The vast majority of snowboard helmets use EPS foam which is generally rated for just one significant impact, meaning you should replace it after any substantial hit. There are a few exceptions, with new stuff being developed all the time. A few companies offer multiple-impact protection, but some of them are technically not even helmets (e.g. Bern's "Hard Hats"). Besides Bern, Protec and POC come to mind. I think POC has some that are technically helmets, but still rated for multiple (smaller) impacts while still meeting helmet safety standards (ASTM F2040, CE EN1077, etc).


----------



## jwelsh83 (Jan 9, 2013)

herzogone said:


> The vast majority of snowboard helmets use EPS foam which is generally rated for just one significant impact, meaning you should replace it after any substantial hit. There are a few exceptions, with new stuff being developed all the time. A few companies offer multiple-impact protection, but some of them are technically not even helmets (e.g. Bern's "Hard Hats"). Besides Bern, Protec and POC come to mind. I think POC has some that are technically helmets, but still rated for multiple (smaller) impacts while still meeting helmet safety standards (ASTM F2040, CE EN1077, etc).


:thumbsup:


----------



## alexsavi (Oct 18, 2013)

After this on hunter I totally bought a new helmet







[/IMG]


----------



## sysops (Jan 31, 2011)

The Giro Combyn is the only helmet I am aware of (there may be more) that is designed to be useful after multiple heavy impacts.

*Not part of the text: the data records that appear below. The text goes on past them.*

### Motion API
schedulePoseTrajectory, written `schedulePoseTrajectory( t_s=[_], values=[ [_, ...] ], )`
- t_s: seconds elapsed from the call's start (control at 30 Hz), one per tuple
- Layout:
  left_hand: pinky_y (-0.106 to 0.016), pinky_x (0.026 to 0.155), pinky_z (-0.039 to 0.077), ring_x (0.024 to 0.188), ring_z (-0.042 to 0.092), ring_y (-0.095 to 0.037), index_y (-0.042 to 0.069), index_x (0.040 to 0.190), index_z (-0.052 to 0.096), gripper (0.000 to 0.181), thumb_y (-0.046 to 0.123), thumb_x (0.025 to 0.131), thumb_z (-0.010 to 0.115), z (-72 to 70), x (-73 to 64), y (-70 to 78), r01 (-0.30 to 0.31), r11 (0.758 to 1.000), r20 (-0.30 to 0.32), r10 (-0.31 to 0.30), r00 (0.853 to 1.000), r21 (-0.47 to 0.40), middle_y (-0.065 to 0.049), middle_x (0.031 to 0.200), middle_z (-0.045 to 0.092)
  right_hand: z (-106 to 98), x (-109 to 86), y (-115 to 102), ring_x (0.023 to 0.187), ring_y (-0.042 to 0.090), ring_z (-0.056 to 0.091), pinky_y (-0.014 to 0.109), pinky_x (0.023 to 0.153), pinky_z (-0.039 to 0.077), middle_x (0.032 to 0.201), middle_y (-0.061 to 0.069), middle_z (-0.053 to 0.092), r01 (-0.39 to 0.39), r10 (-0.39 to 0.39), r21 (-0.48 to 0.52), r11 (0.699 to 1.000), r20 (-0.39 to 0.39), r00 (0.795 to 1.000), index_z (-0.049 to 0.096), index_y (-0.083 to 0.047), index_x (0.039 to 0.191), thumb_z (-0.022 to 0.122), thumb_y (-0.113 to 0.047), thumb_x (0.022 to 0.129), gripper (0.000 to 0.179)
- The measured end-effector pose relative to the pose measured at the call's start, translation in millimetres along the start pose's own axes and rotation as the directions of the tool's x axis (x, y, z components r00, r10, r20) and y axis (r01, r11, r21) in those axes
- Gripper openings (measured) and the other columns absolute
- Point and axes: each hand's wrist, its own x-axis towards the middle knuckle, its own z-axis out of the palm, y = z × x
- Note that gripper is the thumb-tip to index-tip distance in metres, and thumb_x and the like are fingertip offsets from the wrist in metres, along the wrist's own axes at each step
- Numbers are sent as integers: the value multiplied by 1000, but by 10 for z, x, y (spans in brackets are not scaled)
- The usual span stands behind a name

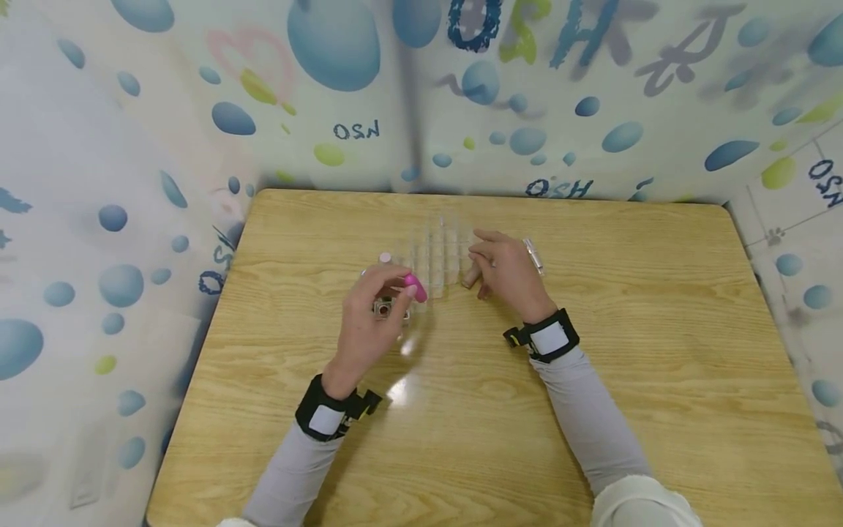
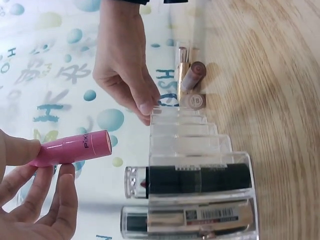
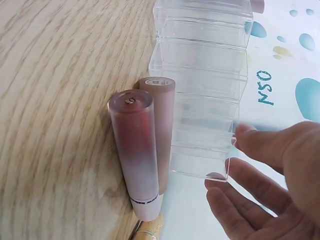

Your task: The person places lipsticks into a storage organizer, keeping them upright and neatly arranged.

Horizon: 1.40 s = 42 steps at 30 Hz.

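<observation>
My left hand [image 1: 369,315] pinches a pink lip balm stick [image 2: 75,147] between thumb and fingers, raised beside the stepped clear organizer [image 1: 437,260]. The stick bears the lettering "PIXI". At the organizer's far-right end is my right hand [image 1: 516,274], its thumb on the rim [image 3: 234,137] and curled fingers at the end wall. By that end stand two lip gloss tubes: a red-to-pale one [image 3: 134,155] and a mauve one [image 3: 166,115]. The left wrist view shows a black lipstick tube [image 2: 200,179] and a gold-and-black tube [image 2: 200,220] in organizer compartments.
A slim shiny tube [image 1: 534,256] lies right of my right hand. Left of the organizer, a pale-topped tube [image 1: 385,258] and a square-ended tube [image 1: 382,309] are partly covered by my left hand. The wooden table [image 1: 500,439] meets a patterned wall [image 1: 408,132] behind.
</observation>
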Motion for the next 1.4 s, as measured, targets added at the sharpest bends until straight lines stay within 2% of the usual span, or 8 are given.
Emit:
schedulePoseTrajectory(
  t_s=[0.2, 0.37, 0.5, 0.73, 0.93, 1.17, 1.4],
  values=[
    [-32, 79, 62, 94, 69, -24, -3, 121, 68, 27, -1, 93, 70, -67, -11, -48, -3, 999, 1, 3, 1000, 49, -14, 108, 70, -5, -3, 23, 117, 33, 69, 47, 109, 50, 144, 17, 62, -23, 22, 36, 999, 10, 1000, 78, 1, 116, 68, -12, 99, 24],
    [-39, 79, 62, 95, 69, -24, -1, 120, 69, 29, -1, 92, 72, -97, -25, -97, -13, 996, -8, 14, 1000, 88, -14, 108, 71, 4, -8, 25, 127, 35, 63, 48, 109, 49, 145, 16, 62, -26, 26, 41, 999, 3, 1000, 78, 1, 116, 69, -13, 98, 24],
    [-42, 78, 60, 94, 68, -25, 0, 120, 70, 30, -1, 90, 74, -112, -48, -134, -11, 993, -14, 12, 1000, 114, -14, 110, 72, 29, -8, 32, 126, 35, 63, 48, 111, 48, 145, 16, 61, -32, 32, 38, 999, -1, 999, 78, 0, 117, 68, -14, 99, 25],
    [-42, 77, 60, 93, 68, -24, -1, 119, 71, 29, -1, 90, 74, -127, -64, -173, -9, 990, -14, 11, 1000, 139, -14, 107, 73, 38, -14, 32, 134, 33, 58, 48, 111, 48, 145, 14, 61, -34, 34, 27, 999, -15, 999, 78, -1, 117, 69, -14, 98, 25],
    [-41, 81, 60, 96, 68, -22, -2, 119, 70, 27, 0, 91, 73, -131, -66, -182, 17, 987, -1, -17, 1000, 158, -13, 109, 72, 31, -18, 21, 135, 33, 58, 49, 111, 47, 145, 15, 61, -40, 40, 11, 999, -13, 999, 79, -1, 117, 69, -15, 98, 25],
    [-43, 80, 61, 96, 69, -25, -4, 117, 70, 26, 0, 91, 74, -128, -67, -213, -6, 987, -18, 9, 1000, 158, -15, 108, 73, 32, -21, 25, 133, 33, 59, 48, 111, 47, 144, 15, 61, -29, 29, 24, 999, -18, 999, 78, 0, 117, 69, -15, 98, 25],
    [-41, 81, 61, 97, 70, -25, -3, 117, 71, 27, -1, 90, 74, -128, -79, -258, 0, 987, -12, 2, 1000, 161, -14, 109, 73, 35, -21, 25, 133, 33, 59, 48, 111, 48, 144, 15, 62, -37, 38, 36, 999, -24, 999, 79, -1, 117, 70, -15, 98, 25]
  ],
)
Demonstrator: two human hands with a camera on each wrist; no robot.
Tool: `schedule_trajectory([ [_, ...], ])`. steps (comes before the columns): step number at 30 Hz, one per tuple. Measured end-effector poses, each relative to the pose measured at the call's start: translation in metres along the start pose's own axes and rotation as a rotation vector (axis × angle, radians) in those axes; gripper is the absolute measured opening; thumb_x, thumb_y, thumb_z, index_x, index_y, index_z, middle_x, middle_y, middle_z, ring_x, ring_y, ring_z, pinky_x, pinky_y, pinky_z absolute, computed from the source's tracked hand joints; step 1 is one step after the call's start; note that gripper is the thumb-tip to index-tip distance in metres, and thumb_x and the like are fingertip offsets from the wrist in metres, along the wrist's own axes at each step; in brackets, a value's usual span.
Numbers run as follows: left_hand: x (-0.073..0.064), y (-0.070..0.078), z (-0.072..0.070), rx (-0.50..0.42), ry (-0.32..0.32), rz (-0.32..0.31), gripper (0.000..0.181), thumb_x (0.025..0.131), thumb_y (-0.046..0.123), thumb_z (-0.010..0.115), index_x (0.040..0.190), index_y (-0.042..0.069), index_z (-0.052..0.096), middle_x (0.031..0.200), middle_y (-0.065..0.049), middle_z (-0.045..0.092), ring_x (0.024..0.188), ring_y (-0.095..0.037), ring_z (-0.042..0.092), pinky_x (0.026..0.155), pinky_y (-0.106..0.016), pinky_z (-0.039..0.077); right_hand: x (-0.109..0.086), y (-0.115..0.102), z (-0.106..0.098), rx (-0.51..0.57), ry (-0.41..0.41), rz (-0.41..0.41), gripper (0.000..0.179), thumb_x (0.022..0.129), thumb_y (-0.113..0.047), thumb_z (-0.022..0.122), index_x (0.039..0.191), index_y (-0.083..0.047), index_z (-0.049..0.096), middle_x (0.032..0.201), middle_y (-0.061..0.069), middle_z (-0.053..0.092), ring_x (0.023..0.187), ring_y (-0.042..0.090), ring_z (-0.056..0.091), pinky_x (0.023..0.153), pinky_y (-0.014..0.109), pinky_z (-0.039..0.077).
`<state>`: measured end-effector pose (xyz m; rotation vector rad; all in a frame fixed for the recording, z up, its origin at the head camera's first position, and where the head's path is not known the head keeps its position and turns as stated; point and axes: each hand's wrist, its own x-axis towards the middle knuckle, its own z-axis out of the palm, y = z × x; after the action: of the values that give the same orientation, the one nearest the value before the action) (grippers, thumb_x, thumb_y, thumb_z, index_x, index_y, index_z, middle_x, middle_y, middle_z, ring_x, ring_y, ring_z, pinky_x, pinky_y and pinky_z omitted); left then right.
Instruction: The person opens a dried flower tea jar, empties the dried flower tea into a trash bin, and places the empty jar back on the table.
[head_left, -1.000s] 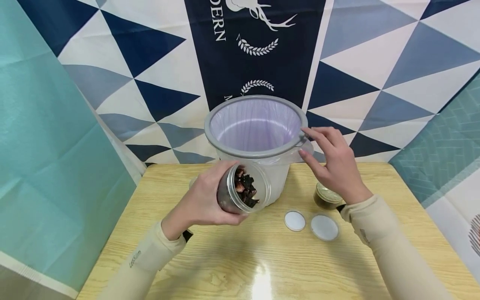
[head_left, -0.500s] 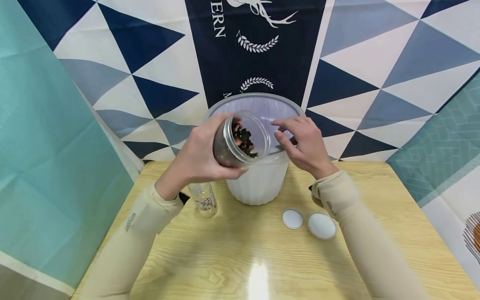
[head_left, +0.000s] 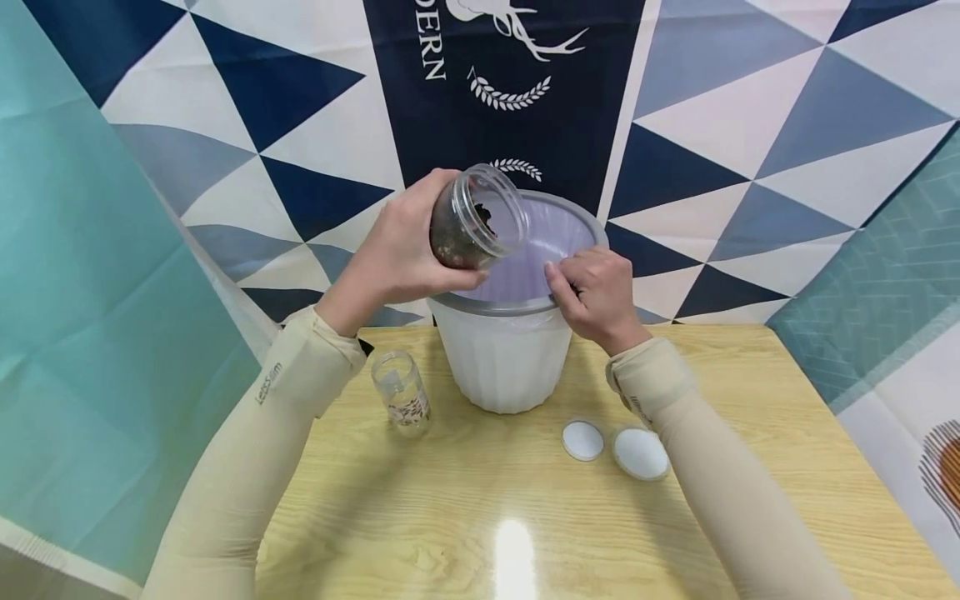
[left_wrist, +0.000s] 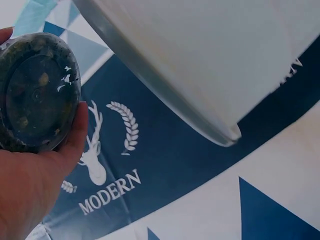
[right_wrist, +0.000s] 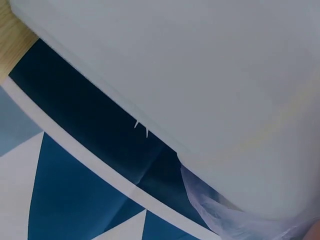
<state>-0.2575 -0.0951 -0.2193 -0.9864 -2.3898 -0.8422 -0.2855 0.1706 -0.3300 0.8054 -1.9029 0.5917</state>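
My left hand [head_left: 397,246] grips a clear jar [head_left: 453,233] of dark dried pieces, tilted with its uncapped mouth to the right above the trash bin [head_left: 502,358]. In the left wrist view the jar's round base [left_wrist: 37,95] faces the camera, with the thumb [left_wrist: 75,130] along its side. The bin is white, with a grey rim and a pale purple liner bag [head_left: 555,229]. At the rim's right side, my right hand [head_left: 596,292] holds on with curled fingers, partly hidden. The right wrist view has mostly the bin wall [right_wrist: 190,75] and loose liner [right_wrist: 225,220].
An uncapped glass jar [head_left: 402,396] with printed marks stands left of the bin on the wooden table [head_left: 450,517]. Two round white lids [head_left: 582,440] lie to the right, near my right forearm. A patterned cloth [head_left: 697,167] hangs close behind the bin.
My left hand has raised the jar from in front of the bin to above its opening and tilted it. My right hand has shifted left along the rim, its fingers now curled.
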Motion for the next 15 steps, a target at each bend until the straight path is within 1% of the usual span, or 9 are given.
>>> schedule_trajectory([
  [3, 0.008, -0.005, -0.002, 0.043, -0.021, -0.047, 0.092, 0.066, 0.031, 0.094, 0.143, 0.006, 0.05, 0.139, -0.009, 0.061, 0.128, -0.022, 0.059, 0.11, -0.04, 0.051, 0.0, 0.0, 0.003, -0.008, 0.033, 0.002, 0.06, 0.103, -0.035, 0.043, 0.048, -0.012, 0.04, 0.044, 0.006, 0.041, 0.045, 0.031, 0.044, 0.047, 0.042, 0.034],
  [7, 0.021, -0.01, -0.004, 0.101, -0.047, -0.095, 0.092, 0.069, 0.035, 0.092, 0.145, 0.009, 0.048, 0.141, -0.008, 0.059, 0.129, -0.022, 0.057, 0.111, -0.04, 0.049, 0.001, -0.001, 0.001, -0.033, 0.024, 0.008, 0.059, 0.102, -0.034, 0.043, 0.047, -0.012, 0.042, 0.044, 0.007, 0.042, 0.044, 0.032, 0.045, 0.045, 0.042, 0.034],
  [11, 0.033, -0.016, -0.007, 0.183, -0.058, -0.112, 0.091, 0.07, 0.037, 0.09, 0.146, 0.01, 0.047, 0.14, -0.007, 0.059, 0.128, -0.022, 0.055, 0.111, -0.04, 0.049, 0.001, -0.003, 0.001, -0.043, 0.014, 0.024, 0.058, 0.101, -0.032, 0.044, 0.047, -0.012, 0.043, 0.044, 0.007, 0.043, 0.045, 0.032, 0.046, 0.046, 0.042, 0.034],
  [15, 0.04, -0.023, -0.01, 0.293, -0.078, -0.113, 0.091, 0.072, 0.037, 0.089, 0.147, 0.01, 0.046, 0.14, -0.009, 0.058, 0.126, -0.025, 0.052, 0.11, -0.041, 0.048, 0.0, -0.004, 0.004, -0.031, 0.02, 0.052, 0.059, 0.102, -0.033, 0.044, 0.046, -0.012, 0.042, 0.044, 0.006, 0.041, 0.043, 0.029, 0.043, 0.045, 0.04, 0.031],
])
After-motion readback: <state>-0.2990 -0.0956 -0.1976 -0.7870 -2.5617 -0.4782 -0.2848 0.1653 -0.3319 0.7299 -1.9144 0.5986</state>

I have not tried it yet but I am thinking about picking up one myself as I have taken quite a few falls on my current helmet.

Combyn


----------



## Nivek (Jan 24, 2008)

The Combyn is the only "helmet" I am aware of that is certified past one significant hit. The Bern hard hats are not empirically proven but my personal experience is pretty good with their multi impact foam. Realistically if you are hitting hard a lot, get a Combyn.

EPS has a shelf life of 4-5 years depending on storage conditions. Even if you don't take a hard hit and your helmet is over 4 years old get it replaced.


----------